Thursday, June 26, 2008

Searching for a smarter search engine

One look at Google's quarterly reports should be enough to understand why people are still trying to build a better search engine. Google search does a great job. It will come as no shock that I've consulted it repeatedly in practically every post here. A friend once described it as adding (say) 25 points to his IQ, though not everyone agrees with that assessment.

I've cited Google as a classic case of "dumb is smarter". Google doesn't try to do anything one might consider "understanding" the material it's indexing. For the most part it just looks at words and the links between pages. There is some secret sauce involved, for example in handling inflections or making it harder to game the rankings. Mainly, though, Google wins because its PageRank algorithm turns out to do a good job of finding relevant pages and because it throws massive amounts of computing power at indexing everything in sight [There's a lot of secret sauce involved in getting that to work at the scale Google operates on].
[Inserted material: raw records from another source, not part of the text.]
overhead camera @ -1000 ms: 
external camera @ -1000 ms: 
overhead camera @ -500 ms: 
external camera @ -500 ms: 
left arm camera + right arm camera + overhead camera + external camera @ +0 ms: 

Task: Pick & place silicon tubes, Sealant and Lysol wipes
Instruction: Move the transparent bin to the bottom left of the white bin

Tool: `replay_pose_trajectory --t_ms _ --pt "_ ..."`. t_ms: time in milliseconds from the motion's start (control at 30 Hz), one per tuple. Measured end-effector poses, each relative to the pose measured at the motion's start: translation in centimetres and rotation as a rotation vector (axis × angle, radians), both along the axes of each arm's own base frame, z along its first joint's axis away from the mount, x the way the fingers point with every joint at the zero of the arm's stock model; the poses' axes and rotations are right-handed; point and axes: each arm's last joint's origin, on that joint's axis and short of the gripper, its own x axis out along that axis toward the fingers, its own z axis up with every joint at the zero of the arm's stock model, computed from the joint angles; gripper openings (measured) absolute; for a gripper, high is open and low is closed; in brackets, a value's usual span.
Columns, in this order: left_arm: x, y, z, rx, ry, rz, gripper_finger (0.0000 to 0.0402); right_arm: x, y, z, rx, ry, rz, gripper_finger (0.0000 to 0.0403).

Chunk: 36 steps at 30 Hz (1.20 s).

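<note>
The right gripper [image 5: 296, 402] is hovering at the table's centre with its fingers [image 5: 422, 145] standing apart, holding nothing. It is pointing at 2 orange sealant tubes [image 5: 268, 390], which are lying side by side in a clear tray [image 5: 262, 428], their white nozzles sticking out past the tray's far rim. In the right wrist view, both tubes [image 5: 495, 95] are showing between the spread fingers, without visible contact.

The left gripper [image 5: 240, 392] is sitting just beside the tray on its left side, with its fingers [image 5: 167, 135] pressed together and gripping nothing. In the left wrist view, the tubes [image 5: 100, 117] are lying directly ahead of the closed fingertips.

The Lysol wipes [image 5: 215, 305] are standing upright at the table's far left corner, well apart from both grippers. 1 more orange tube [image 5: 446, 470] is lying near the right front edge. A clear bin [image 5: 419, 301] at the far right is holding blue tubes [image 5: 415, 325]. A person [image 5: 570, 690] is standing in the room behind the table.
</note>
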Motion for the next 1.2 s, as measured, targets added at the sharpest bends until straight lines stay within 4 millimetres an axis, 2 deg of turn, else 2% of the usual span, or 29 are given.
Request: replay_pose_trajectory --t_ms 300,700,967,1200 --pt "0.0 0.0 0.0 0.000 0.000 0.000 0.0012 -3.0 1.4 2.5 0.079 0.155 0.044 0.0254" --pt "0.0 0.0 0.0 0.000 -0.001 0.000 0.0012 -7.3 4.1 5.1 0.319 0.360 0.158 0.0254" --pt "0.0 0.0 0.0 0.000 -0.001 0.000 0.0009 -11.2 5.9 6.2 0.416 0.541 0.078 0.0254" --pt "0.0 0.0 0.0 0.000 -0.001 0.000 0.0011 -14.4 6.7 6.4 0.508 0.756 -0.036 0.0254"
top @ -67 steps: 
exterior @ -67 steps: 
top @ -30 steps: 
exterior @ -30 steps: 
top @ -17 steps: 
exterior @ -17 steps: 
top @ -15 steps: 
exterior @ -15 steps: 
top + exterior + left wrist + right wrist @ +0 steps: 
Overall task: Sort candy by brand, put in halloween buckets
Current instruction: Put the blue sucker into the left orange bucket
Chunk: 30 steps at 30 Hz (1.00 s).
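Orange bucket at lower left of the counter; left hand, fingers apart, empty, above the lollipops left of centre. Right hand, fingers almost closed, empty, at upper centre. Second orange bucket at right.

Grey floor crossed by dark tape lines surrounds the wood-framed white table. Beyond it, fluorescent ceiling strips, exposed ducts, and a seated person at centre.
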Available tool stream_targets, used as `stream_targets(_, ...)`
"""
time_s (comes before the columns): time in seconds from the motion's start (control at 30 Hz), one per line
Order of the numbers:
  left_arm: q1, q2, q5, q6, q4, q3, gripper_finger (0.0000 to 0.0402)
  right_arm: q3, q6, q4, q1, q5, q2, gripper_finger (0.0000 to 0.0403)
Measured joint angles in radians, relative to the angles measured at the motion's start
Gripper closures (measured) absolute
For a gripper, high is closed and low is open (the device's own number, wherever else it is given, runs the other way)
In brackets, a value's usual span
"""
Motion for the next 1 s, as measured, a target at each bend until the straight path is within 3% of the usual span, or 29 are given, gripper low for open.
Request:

Google is the dominant search engine, but that doesn't man there's no room for other engines, particularly engines that take a noticeably different approach or that try to solve a noticeably different problem. Powerset is one such engine. Rather than trying to index the entire web by keyword, Powerset answers English queries about material in Wikipedia. Without delving into a proper product review or comparison, which would have to include at least Google and, say, Ask (formerly Ask Jeeves), I'll just note a few impressions and head on to my real goal of blue-sky speculation [geek note: The "power set" of a set is the set of all that set's subsets; less formally, all the combinations of given set of elements.].

Suppose you want to know when John von Neumann was born. You ask "When was John von Neumann born?" Hmm ... oddly enough, it didn't answer that one directly. It did give the Wikipedia page for von Neuman, which gives the answer (December 28, 1903). "When was Mel Brooks born?" works more as intended, with a nice big "1926" at the top of the results. It also shows a link to a page that says 1928, but seems to know better than to believe it.

Other examples
  • "Where is the world's tallest building?" turns up the list of tallest buildings.
  • "What is the time zone for Afghanistan?" turns up a list of pages, the first of which mentions the right answer.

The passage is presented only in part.